PETALING JAYA, Jan 12: Two business leaders have cautioned against an extension of the two-week lockdown in some states which comes into force on Wednesday.

Koay Chiew Guan, immediate past president of the Small and Medium Enterprises Association, said: “Two weeks is still okay, hopefully they don’t prolong it. If they do, it will be more troubling, the whole country will be thrown into chaos.”

During the MCO lockdown, only essential services and five economic sectors will be allowed to operate: manufacturing, construction, services, trading and distribution, as well as plantations and commodities.
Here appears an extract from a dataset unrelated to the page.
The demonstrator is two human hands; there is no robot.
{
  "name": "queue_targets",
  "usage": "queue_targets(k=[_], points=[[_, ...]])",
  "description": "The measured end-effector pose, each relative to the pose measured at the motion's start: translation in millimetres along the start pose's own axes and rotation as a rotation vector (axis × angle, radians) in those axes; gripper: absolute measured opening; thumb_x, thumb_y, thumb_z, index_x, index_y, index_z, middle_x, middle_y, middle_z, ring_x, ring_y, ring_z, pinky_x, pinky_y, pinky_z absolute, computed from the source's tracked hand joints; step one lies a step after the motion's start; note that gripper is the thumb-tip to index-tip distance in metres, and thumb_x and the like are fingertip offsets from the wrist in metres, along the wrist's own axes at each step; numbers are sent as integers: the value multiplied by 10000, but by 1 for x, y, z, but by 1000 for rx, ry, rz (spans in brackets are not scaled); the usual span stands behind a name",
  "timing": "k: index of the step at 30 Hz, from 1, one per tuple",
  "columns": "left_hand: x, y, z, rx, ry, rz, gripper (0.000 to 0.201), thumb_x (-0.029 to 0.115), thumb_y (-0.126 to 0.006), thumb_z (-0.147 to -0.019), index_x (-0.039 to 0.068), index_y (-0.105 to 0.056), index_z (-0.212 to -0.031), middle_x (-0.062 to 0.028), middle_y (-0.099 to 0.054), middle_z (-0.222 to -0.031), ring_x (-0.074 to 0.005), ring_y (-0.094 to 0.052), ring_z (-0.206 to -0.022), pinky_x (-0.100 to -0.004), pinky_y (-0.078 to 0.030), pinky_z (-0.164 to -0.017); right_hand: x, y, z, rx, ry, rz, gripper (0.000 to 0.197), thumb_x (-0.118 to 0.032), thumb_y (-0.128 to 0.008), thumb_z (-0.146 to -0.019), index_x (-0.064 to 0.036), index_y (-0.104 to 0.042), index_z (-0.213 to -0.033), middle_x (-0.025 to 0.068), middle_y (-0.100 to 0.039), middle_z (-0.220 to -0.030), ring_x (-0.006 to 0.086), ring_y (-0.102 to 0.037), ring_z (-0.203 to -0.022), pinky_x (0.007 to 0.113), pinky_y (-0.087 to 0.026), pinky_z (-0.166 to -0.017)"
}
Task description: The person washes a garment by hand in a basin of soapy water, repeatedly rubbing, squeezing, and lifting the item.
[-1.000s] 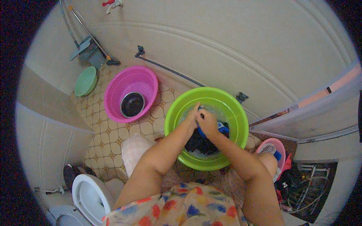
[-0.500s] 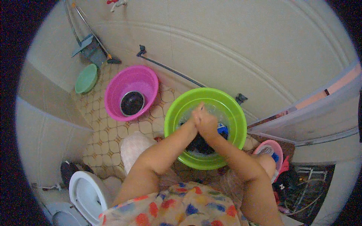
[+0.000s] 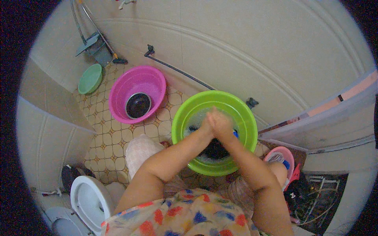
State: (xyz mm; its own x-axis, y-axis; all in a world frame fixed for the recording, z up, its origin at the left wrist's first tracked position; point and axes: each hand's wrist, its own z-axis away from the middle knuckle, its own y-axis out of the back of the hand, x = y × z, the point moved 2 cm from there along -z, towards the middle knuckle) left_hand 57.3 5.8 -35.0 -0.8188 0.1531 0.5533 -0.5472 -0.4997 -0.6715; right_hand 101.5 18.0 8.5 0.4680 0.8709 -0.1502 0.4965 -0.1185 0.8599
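Dark cloth (image 3: pixel 215 150) lies wet and crumpled beside clasped left hand (image 3: pixel 208 123) and right hand (image 3: pixel 223 124), their hold unclear.

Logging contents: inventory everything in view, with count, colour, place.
Green tub: 1, lime, centre
Cloth: uncounted, black-blue, in green tub
Pink tub: 1, magenta, upper left
Round container: 1, dark, in pink tub
Mint basin: 1, mint, left
Dustpan: 1, grey, upper left
Broom: 1, black, beside dustpan
Tap: 1, white, top
Pipe: 1, dark, wall
Toilet: 1, white, lower left
Small basin: 1, pink, right
Clutter: uncounted, mostly dark, lower right
Shirt: 1, multicoloured, bottom
Left hand, right hand: 2, bare, over green tub
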Motion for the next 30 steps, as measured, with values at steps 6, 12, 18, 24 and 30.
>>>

Workers in non-essential services must work from home.

The restrictions apply to Penang, Selangor, Kuala Lumpur, Putrajaya, Labuan, Melaka, Johor, and Sabah from Jan 13-26.

Koay said government subsidies on rent and salaries, or a loan moratorium, would have been appreciated to account for the drop in income many businesses will experience.

“Hardest hit are the small companies and businesses, like restaurants, they have no customers for dine in, so for them it will be more hardship.”

He said circumstances should not become too dire if the MCO is not extended.

Another small business leader, William Ng, said the government should immediately provide an automatic extension for all statutory requirements such as renewal of business licenses and submission of annual returns.

Extended subsidies on wages and rents should be provided if the MCO is extended beyond two weeks.

Ng is central region chairman of the Small and Medium Enterprises Association Malaysia.

MCO won’t end Covid-19 crisis, says association

He said the association would have preferred a more targeted approach to managing the numbers of Covid-19 infections instead of a blanket MCO.

Last year, the federal government earmarked RM10 billion in aid to help small enterprises during the national MCO lockdown from March to July.

Michael Kang, president of the SME Association of Malaysia, said he hoped the government could come up with effective wage and rent subsidies.

Kang predicted that 30-40% of the country’s SMEs “will be gone” if the MCO were to be extended for another two months.

He said businesses suffered losses of an estimated RM2.4 billion each day during last year’s MCO and SMEs had already had to burn “a lot of cash” during the period.

He hoped the government would find a long-term solution to the Covid-19 crisis instead of resorting to continued lockdowns.

“We need a solution to live with Covid-19. Not MCO,” he said. “It’s not like Covid-19 will disappear with the MCO.”

MEF says government support crucial for companies’ survival

The Malaysian Employers Federation urged the government to consider reintroducing the employment retention programme, wage subsidy programme and loan moratorium, especially for small and medium enterprises.

MEF president Syed Hussain Syed Husman said the survivability of most companies hinged upon the support received from the government.

Syed Hussain said the measures introduced in March 2020 should be reintroduced, as the current wage subsidy programme was only applicable to the hotel and retail sectors.

Won’t be as bad as last year, says MTUC

Malaysian Trades Union Congress deputy president Mohd Effendy Ghani said the partial lockdown was only in some states, and other areas would not feel as big an impact as the national lockdown in March last year.

“Compared to the first MCO, when everything stopped, at least some sectors are allowed to continue operations, which will be better for workers and the economy.”

Effendy said the government needs to be clear in their messaging to ensure workers and employers comply so that further restrictions aren’t implemented

He urged the entire workforce to abide by the SOPs handed down, as poor adherence will lead to extensions or further restrictions being implemented.